[What this task involves]: Can the data below be echoed back word for word?
※ ※ ※
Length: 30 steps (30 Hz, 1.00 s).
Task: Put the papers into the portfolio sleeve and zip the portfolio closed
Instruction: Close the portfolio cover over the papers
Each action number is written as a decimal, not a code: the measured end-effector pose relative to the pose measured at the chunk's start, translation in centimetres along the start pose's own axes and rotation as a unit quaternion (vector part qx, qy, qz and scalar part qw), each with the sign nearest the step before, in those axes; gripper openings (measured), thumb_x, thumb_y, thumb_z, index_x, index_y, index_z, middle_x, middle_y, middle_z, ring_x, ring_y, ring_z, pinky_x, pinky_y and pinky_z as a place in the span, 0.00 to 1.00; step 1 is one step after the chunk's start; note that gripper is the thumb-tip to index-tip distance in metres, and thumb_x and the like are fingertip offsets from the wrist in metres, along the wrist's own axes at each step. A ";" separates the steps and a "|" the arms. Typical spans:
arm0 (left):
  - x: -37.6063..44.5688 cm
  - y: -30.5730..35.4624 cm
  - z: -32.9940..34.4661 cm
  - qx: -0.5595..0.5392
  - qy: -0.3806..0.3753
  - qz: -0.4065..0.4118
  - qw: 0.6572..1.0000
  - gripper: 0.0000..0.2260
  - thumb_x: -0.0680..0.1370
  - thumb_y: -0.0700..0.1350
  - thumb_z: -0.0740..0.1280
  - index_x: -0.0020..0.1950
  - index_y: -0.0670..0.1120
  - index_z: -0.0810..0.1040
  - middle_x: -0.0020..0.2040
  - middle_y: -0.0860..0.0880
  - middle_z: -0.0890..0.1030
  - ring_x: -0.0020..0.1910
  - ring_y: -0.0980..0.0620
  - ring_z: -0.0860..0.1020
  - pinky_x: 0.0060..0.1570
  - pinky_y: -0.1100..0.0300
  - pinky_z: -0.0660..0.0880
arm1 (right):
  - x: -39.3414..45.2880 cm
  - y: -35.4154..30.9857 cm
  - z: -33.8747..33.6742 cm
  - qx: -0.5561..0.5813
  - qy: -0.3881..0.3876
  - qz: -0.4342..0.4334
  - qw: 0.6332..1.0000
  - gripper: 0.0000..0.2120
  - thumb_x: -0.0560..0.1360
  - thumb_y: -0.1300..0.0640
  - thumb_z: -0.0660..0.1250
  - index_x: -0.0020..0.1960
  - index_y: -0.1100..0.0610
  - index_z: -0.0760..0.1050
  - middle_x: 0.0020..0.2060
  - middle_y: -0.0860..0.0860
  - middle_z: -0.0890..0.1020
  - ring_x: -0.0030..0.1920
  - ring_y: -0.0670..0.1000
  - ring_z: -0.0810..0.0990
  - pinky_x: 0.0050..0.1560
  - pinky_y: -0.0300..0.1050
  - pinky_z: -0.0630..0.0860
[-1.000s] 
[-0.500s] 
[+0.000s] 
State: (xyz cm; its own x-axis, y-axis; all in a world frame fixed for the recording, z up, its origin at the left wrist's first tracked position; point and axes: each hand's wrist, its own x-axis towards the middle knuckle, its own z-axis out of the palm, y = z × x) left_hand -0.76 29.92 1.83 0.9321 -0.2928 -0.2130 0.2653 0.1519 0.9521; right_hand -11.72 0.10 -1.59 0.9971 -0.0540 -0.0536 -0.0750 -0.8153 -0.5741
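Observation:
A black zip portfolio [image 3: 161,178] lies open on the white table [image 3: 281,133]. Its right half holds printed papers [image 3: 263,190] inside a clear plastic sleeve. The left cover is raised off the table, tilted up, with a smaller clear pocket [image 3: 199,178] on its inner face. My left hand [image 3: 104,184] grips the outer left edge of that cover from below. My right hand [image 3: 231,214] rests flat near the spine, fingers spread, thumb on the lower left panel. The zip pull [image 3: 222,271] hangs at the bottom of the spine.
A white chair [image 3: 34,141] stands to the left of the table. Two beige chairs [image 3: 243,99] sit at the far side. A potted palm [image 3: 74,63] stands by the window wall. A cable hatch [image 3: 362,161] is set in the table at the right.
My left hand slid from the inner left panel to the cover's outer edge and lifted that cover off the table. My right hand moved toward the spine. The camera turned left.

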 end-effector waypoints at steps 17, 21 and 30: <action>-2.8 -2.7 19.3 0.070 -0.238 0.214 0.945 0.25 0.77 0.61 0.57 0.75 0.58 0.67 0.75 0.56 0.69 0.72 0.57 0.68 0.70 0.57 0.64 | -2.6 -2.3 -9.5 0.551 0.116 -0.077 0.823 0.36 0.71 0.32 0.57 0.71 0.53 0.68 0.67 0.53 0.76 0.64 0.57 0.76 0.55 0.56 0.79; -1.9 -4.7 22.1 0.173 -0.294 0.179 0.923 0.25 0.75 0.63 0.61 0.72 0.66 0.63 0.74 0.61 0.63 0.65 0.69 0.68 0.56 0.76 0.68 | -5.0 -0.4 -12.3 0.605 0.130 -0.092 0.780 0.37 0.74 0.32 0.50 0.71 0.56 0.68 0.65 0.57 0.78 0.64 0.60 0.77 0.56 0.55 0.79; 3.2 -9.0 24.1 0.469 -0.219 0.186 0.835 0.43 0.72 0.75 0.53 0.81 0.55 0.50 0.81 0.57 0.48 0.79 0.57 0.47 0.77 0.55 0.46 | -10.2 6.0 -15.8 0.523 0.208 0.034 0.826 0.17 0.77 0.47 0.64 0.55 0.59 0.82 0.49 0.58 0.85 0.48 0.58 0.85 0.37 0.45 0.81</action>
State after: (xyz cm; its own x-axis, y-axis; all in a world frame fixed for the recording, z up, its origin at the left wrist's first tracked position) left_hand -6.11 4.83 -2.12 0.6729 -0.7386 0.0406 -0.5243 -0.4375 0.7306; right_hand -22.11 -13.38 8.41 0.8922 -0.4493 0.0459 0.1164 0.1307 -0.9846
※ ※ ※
[Exercise result]:
Length: 30 steps (30 Hz, 1.00 s).
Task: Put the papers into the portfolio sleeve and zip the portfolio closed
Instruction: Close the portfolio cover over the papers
Each action number is written as a decimal, not a code: the measured end-effector pose relative to the pose measured at the chunk's start, translation in centimetres along the start pose's own axes and rotation as a unit quaternion (vector part qx, qy, qz and scalar part qw), each with the sign nearest the step before, in those axes; gripper openings (measured), thumb_x, thumb_y, thumb_z, index_x, index_y, index_z, middle_x, middle_y, middle_z, ring_x, ring_y, ring_z, pinky_x, pinky_y and pinky_z as a place in the span, 0.00 to 1.00; step 1 is one step after the chunk's start; note that gripper is the thumb-tip to index-tip distance in metres, and thumb_x and the like are fingertip offsets from the wrist in metres, along the wrist's own axes at each step. A ";" separates the steps and a "|" the arms. Typical spans:
arm0 (left):
  - x: -37.6063..44.5688 cm
  - y: -30.5730..35.4624 cm
  - z: -32.9940..34.4661 cm
  - qx: -0.5595..0.5392
  - qy: -0.3806..0.3753
  - qz: -0.4065..0.4118
  - qw: 0.6572..1.0000
  - gripper: 0.0000..0.2260
  - thumb_x: -0.0680..0.1370
  - thumb_y: -0.0700..0.1350
  - thumb_z: -0.0740..0.1280
  - index_x: -0.0020..0.1950
  - index_y: -0.0670..0.1120
  - index_z: -0.0810..0.1040
  - middle_x: -0.0020..0.2040
  - middle_y: -0.0860..0.0880
  - middle_z: -0.0890..0.1030
  - ring_x: -0.0020..0.1910
  - ring_y: -0.0980..0.0620
  - ring_z: -0.0860..0.1020
  - pinky_x: 0.0060..0.1570
  - pinky_y: -0.1100..0.0300
  - pinky_z: -0.0660..0.0880
arm1 (right):
  - x: -39.3414..45.2880 cm
  - y: -35.4154..30.9857 cm
  - z: -33.8747..33.6742 cm
  - qx: -0.5561..0.5813
  - qy: -0.3881..0.3876
  - qz: -0.4342..0.4334
  - qw: 0.6332..1.0000
  - gripper: 0.0000..0.2120
  - thumb_x: -0.0560..0.1360
  - thumb_y: -0.1300..0.0640
  - thumb_z: -0.0660..0.1250
  - index_x: -0.0020..0.1960
  - index_y: -0.1100..0.0610
  - index_z: -0.0760..0.1050
  - middle_x: 0.0020..0.2060
  - middle_y: -0.0860..0.0860
  - middle_z: -0.0890..0.1020
  - ring_x: -0.0030..0.1920
  - ring_y: -0.0670..0.1000
  - ring_z: -0.0810..0.0990
  - pinky_x: 0.0050..0.1560
  - pinky_y: -0.0300..0.1050
  - pinky_z: -0.0630..0.0860
[-1.000s] 
[-0.500s] 
[+0.000s] 
State: (xyz cm; its own x-axis, y-axis; all in a world frame fixed for the recording, z up, its origin at the left wrist's first tracked position; point and axes: each hand's wrist, its own x-axis towards the middle knuckle, its own z-axis out of the palm, y = z × x) left_hand -0.76 29.92 1.83 0.9321 -0.2928 -0.2130 0.2653 0.1519 0.9521; right_hand -11.72 0.10 -1.59 0.9971 -0.0540 -0.0536 -0.0750 -0.8153 -0.5741
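Observation:
A black zip portfolio [image 3: 161,178] lies open on the white table [image 3: 281,133]. Its right half holds printed papers [image 3: 263,190] inside a clear plastic sleeve. The left cover is raised off the table, tilted up, with a smaller clear pocket [image 3: 199,178] on its inner face. My left hand [image 3: 104,184] grips the outer left edge of that cover from below. My right hand [image 3: 231,214] rests flat near the spine, fingers spread, thumb on the lower left panel. The zip pull [image 3: 222,271] hangs at the bottom of the spine.
A white chair [image 3: 34,141] stands to the left of the table. Two beige chairs [image 3: 243,99] sit at the far side. A potted palm [image 3: 74,63] stands by the window wall. A cable hatch [image 3: 362,161] is set in the table at the right.
My left hand slid from the inner left panel to the cover's outer edge and lifted that cover off the table. My right hand moved toward the spine. The camera turned left.
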
 end-effector waypoints at steps 17, 21 and 30: <action>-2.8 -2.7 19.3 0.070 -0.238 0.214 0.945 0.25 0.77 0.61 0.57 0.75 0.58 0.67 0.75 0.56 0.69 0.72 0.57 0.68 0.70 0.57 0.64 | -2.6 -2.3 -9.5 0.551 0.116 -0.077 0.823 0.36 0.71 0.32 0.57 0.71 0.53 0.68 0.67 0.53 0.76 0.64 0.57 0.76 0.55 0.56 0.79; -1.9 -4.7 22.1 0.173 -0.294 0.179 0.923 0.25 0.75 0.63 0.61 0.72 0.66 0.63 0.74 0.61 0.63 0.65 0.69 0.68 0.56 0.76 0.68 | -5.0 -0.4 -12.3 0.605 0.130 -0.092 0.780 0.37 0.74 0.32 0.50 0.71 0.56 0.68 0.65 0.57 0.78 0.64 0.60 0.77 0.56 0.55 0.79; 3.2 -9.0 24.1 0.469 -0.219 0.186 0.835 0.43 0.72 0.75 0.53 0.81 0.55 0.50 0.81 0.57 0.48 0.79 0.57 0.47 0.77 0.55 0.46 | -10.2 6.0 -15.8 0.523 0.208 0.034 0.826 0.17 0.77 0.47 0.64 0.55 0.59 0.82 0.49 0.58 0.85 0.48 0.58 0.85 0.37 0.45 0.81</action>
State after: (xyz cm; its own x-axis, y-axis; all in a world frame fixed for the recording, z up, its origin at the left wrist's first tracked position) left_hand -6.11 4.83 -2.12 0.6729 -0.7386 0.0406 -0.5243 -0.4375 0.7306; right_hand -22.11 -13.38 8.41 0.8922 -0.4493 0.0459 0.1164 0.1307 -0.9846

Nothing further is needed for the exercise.